■ INFORMATION PROVIDED
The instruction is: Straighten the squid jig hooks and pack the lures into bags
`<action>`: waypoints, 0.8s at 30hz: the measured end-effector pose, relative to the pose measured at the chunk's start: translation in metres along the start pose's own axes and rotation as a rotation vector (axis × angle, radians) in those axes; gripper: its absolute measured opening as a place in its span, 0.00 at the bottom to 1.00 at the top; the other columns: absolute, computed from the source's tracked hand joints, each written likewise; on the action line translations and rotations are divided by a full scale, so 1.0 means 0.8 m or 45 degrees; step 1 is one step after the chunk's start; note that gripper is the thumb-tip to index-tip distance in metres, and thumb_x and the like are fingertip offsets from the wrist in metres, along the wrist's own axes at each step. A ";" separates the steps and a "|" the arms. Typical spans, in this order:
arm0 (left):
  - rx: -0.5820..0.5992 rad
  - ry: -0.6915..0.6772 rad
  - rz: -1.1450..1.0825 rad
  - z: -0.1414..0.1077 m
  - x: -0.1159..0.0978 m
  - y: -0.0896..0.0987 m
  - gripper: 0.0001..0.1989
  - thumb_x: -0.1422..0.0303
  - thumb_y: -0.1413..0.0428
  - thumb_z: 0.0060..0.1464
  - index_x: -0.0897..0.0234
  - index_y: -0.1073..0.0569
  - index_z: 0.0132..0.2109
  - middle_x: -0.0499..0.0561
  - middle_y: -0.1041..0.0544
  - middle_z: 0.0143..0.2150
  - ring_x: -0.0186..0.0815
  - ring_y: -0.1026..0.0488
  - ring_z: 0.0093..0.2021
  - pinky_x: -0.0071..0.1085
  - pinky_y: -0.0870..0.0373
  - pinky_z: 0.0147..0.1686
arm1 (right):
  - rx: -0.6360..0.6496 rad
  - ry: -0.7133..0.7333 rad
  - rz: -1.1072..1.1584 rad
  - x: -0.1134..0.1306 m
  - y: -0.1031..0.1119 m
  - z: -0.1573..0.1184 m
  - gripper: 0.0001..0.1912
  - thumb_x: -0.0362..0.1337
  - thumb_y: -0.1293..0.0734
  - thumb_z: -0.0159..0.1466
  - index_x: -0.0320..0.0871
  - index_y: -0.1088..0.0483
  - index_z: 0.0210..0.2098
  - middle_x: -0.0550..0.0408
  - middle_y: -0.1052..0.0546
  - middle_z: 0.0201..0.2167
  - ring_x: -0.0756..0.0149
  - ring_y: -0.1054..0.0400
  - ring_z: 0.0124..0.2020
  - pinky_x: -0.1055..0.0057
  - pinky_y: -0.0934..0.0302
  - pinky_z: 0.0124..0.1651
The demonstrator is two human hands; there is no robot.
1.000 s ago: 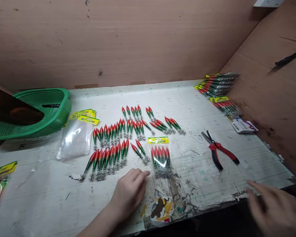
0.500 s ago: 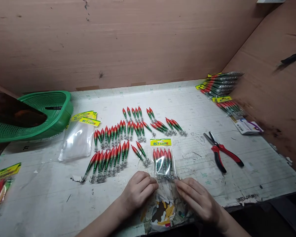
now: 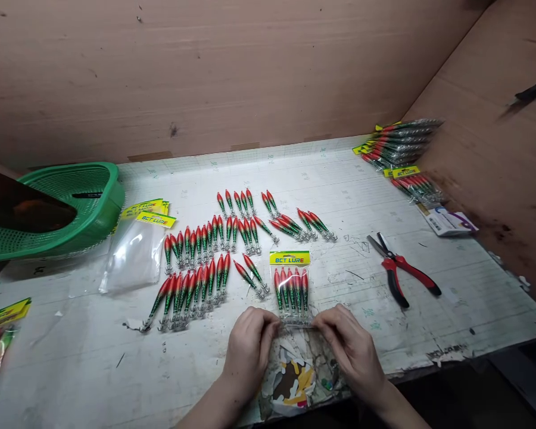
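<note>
A clear bag (image 3: 290, 289) with a yellow BCT LURE header lies flat before me, holding several red-and-green lures side by side. My left hand (image 3: 252, 342) pinches its lower left corner between thumb and fingers. At the lower right corner, my right hand (image 3: 348, 342) pinches the bag the same way. Hooks of the bagged lures lie along the lower edge between both hands. Loose lures (image 3: 196, 289) are spread in rows to the left and beyond the bag, and two lie just left of it (image 3: 251, 275).
Red-handled pliers (image 3: 402, 268) lie open at the right. Empty header bags (image 3: 134, 253) and a green basket (image 3: 98, 220) are at the left. Packed lures (image 3: 399, 146) and a small box (image 3: 446, 220) sit back right; another pack (image 3: 0, 345) lies front left.
Both hands have turned to pinch the bag's lower corners, with thumbs now showing. The bag's lower edge looks shorter and straighter. The whole view has shifted slightly.
</note>
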State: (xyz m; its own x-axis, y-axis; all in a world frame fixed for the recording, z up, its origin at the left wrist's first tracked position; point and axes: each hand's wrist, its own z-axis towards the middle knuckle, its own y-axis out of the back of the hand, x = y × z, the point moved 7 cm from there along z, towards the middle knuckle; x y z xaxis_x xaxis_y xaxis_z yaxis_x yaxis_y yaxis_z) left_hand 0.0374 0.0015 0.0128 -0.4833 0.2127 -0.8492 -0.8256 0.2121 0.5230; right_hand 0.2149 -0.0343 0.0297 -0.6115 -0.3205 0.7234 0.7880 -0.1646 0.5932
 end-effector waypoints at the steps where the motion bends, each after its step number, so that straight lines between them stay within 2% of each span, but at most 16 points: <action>1: -0.011 0.088 -0.023 -0.001 0.003 -0.002 0.08 0.70 0.49 0.60 0.60 0.30 0.32 0.51 0.25 0.29 0.38 0.29 0.32 0.31 0.35 0.33 | -0.034 -0.060 -0.029 -0.002 -0.003 -0.001 0.08 0.28 0.42 0.68 0.44 0.34 0.35 0.57 0.29 0.26 0.66 0.34 0.29 0.70 0.38 0.31; 4: -0.050 0.239 0.021 -0.001 0.008 -0.007 0.08 0.68 0.50 0.61 0.60 0.31 0.32 0.51 0.26 0.29 0.39 0.29 0.32 0.32 0.36 0.34 | -0.145 -0.197 -0.123 -0.007 -0.013 -0.004 0.08 0.31 0.42 0.69 0.44 0.35 0.33 0.57 0.30 0.25 0.65 0.36 0.28 0.69 0.42 0.31; 9: -0.119 0.244 0.231 0.004 0.005 -0.016 0.09 0.67 0.52 0.62 0.59 0.33 0.32 0.50 0.26 0.28 0.38 0.29 0.29 0.30 0.38 0.30 | -0.248 -0.362 -0.250 -0.014 -0.024 -0.008 0.10 0.34 0.43 0.69 0.45 0.37 0.30 0.57 0.30 0.25 0.64 0.37 0.28 0.68 0.46 0.34; 13: -0.159 0.237 0.353 0.007 0.002 -0.018 0.10 0.68 0.54 0.61 0.59 0.36 0.30 0.48 0.28 0.24 0.36 0.30 0.25 0.28 0.41 0.25 | -0.248 -0.482 -0.309 -0.018 -0.029 -0.007 0.12 0.35 0.43 0.67 0.46 0.40 0.27 0.58 0.31 0.23 0.63 0.38 0.27 0.67 0.48 0.35; 18: -0.094 0.339 0.475 0.012 0.004 -0.020 0.10 0.70 0.52 0.58 0.59 0.38 0.28 0.45 0.33 0.19 0.34 0.34 0.20 0.26 0.45 0.22 | -0.208 -0.592 -0.351 -0.021 -0.033 -0.004 0.11 0.35 0.43 0.65 0.47 0.43 0.25 0.58 0.33 0.22 0.62 0.40 0.28 0.66 0.50 0.36; 20: -0.064 0.365 0.516 0.014 0.006 -0.020 0.10 0.70 0.52 0.57 0.59 0.38 0.27 0.44 0.34 0.19 0.33 0.34 0.20 0.26 0.46 0.22 | -0.187 -0.626 -0.352 -0.023 -0.034 -0.003 0.11 0.35 0.43 0.63 0.47 0.43 0.24 0.58 0.34 0.22 0.61 0.40 0.29 0.66 0.50 0.36; 24: -0.057 0.303 0.542 0.017 0.006 -0.017 0.11 0.69 0.53 0.57 0.59 0.38 0.26 0.46 0.31 0.24 0.34 0.31 0.25 0.27 0.41 0.25 | -0.186 -0.684 -0.333 -0.030 -0.034 -0.002 0.09 0.35 0.43 0.61 0.47 0.44 0.24 0.55 0.35 0.26 0.58 0.41 0.32 0.65 0.51 0.36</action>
State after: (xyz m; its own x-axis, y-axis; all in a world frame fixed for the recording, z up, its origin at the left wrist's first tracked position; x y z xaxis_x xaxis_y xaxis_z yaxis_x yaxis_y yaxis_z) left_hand 0.0502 0.0124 0.0024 -0.8294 0.0463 -0.5568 -0.5496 0.1114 0.8280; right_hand 0.2082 -0.0236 -0.0041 -0.7059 0.2567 0.6601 0.5855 -0.3129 0.7478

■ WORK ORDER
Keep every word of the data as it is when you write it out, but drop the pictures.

■ ANSWER
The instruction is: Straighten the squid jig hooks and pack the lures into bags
`<action>`: waypoints, 0.8s at 30hz: the measured end-effector pose, relative to the pose measured at the chunk's start: translation in metres along the start pose's own axes and rotation as a rotation vector (axis × angle, radians) in those axes; gripper: its absolute measured opening as a place in its span, 0.00 at the bottom to 1.00 at the top; the other columns: absolute, computed from the source's tracked hand joints, each written likewise; on the action line translations and rotations are divided by a full scale, so 1.0 means 0.8 m or 45 degrees; step 1 is one step after the chunk's start; note that gripper is the thumb-tip to index-tip distance in metres, and thumb_x and the like are fingertip offsets from the wrist in metres, along the wrist's own axes at each step. A ";" separates the steps and a "|" the arms. Typical spans, in this order:
arm0 (left):
  - rx: -0.5820..0.5992 rad
  - ry: -0.6915..0.6772 rad
  - rz: -1.1450..1.0825 rad
  - z: -0.1414..0.1077 m
  - x: -0.1159..0.0978 m
  - y: -0.0896..0.0987 m
  - gripper: 0.0001..0.1989
  - thumb_x: -0.1422..0.0303
  - thumb_y: -0.1413..0.0428
  - thumb_z: 0.0060..0.1464
  - index_x: -0.0897..0.0234
  - index_y: -0.1073..0.0569
  - index_z: 0.0132..0.2109
  - middle_x: -0.0499..0.0561
  - middle_y: -0.1041..0.0544
  - middle_z: 0.0143..0.2150
  - ring_x: -0.0186..0.0815
  - ring_y: -0.1026..0.0488
  - ring_z: 0.0093..0.2021
  - pinky_x: -0.0071..0.1085
  - pinky_y: -0.0870..0.0373
  - pinky_z: 0.0147..0.1686
arm1 (right):
  - rx: -0.6360..0.6496 rad
  - ry: -0.7133..0.7333 rad
  - rz: -1.1072..1.1584 rad
  - x: -0.1134..0.1306 m
  - y: -0.1031..0.1119 m
  - z: -0.1573..0.1184 m
  - gripper: 0.0001..0.1912
  - thumb_x: -0.0362..0.1337
  - thumb_y: -0.1293..0.0734
  - thumb_z: -0.0159..0.1466
  - index_x: -0.0320..0.0871
  - index_y: -0.1088..0.0483
  - index_z: 0.0210..0.2098
  - middle_x: -0.0550..0.0408
  - middle_y: -0.1052..0.0546
  - middle_z: 0.0201..0.2167
  - ring_x: -0.0756..0.0149
  - ring_y: -0.1054..0.0400
  - ring_z: 0.0124..0.2020
  - pinky_x: -0.1055..0.0057
  - pinky_y: -0.0934..0.0302
  - pinky_z: 0.0124..0.1651
The demonstrator is two human hands; there is no robot.
1.000 s ago: 
0.500 s ago: 
now: 
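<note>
A clear bag (image 3: 290, 289) with a yellow BCT LURE header lies flat before me, holding several red-and-green lures side by side. My left hand (image 3: 252, 342) pinches its lower left corner between thumb and fingers. At the lower right corner, my right hand (image 3: 348, 342) pinches the bag the same way. Hooks of the bagged lures lie along the lower edge between both hands. Loose lures (image 3: 196, 289) are spread in rows to the left and beyond the bag, and two lie just left of it (image 3: 251, 275).
Red-handled pliers (image 3: 402, 268) lie open at the right. Empty header bags (image 3: 134, 253) and a green basket (image 3: 98, 220) are at the left. Packed lures (image 3: 399, 146) and a small box (image 3: 446, 220) sit back right; another pack (image 3: 0, 345) lies front left.
Both hands have turned to pinch the bag's lower corners, with thumbs now showing. The bag's lower edge looks shorter and straighter. The whole view has shifted slightly.
</note>
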State: (xyz m; its own x-axis, y-axis; all in a world frame fixed for the recording, z up, its origin at the left wrist's first tracked position; point and axes: each hand's wrist, its own z-axis towards the middle knuckle, its own y-axis out of the back of the hand, x = y × z, the point moved 7 cm from there along z, towards the middle knuckle; x y z xaxis_x xaxis_y xaxis_z yaxis_x yaxis_y yaxis_z) left_hand 0.0374 0.0015 0.0128 -0.4833 0.2127 -0.8492 -0.8256 0.2121 0.5230; right_hand 0.2149 -0.0343 0.0297 -0.6115 -0.3205 0.7234 0.7880 -0.1646 0.5932
 end-effector waypoints at the steps where the motion bends, each after its step number, so that straight lines between them stay within 2% of each span, but at most 16 points: <action>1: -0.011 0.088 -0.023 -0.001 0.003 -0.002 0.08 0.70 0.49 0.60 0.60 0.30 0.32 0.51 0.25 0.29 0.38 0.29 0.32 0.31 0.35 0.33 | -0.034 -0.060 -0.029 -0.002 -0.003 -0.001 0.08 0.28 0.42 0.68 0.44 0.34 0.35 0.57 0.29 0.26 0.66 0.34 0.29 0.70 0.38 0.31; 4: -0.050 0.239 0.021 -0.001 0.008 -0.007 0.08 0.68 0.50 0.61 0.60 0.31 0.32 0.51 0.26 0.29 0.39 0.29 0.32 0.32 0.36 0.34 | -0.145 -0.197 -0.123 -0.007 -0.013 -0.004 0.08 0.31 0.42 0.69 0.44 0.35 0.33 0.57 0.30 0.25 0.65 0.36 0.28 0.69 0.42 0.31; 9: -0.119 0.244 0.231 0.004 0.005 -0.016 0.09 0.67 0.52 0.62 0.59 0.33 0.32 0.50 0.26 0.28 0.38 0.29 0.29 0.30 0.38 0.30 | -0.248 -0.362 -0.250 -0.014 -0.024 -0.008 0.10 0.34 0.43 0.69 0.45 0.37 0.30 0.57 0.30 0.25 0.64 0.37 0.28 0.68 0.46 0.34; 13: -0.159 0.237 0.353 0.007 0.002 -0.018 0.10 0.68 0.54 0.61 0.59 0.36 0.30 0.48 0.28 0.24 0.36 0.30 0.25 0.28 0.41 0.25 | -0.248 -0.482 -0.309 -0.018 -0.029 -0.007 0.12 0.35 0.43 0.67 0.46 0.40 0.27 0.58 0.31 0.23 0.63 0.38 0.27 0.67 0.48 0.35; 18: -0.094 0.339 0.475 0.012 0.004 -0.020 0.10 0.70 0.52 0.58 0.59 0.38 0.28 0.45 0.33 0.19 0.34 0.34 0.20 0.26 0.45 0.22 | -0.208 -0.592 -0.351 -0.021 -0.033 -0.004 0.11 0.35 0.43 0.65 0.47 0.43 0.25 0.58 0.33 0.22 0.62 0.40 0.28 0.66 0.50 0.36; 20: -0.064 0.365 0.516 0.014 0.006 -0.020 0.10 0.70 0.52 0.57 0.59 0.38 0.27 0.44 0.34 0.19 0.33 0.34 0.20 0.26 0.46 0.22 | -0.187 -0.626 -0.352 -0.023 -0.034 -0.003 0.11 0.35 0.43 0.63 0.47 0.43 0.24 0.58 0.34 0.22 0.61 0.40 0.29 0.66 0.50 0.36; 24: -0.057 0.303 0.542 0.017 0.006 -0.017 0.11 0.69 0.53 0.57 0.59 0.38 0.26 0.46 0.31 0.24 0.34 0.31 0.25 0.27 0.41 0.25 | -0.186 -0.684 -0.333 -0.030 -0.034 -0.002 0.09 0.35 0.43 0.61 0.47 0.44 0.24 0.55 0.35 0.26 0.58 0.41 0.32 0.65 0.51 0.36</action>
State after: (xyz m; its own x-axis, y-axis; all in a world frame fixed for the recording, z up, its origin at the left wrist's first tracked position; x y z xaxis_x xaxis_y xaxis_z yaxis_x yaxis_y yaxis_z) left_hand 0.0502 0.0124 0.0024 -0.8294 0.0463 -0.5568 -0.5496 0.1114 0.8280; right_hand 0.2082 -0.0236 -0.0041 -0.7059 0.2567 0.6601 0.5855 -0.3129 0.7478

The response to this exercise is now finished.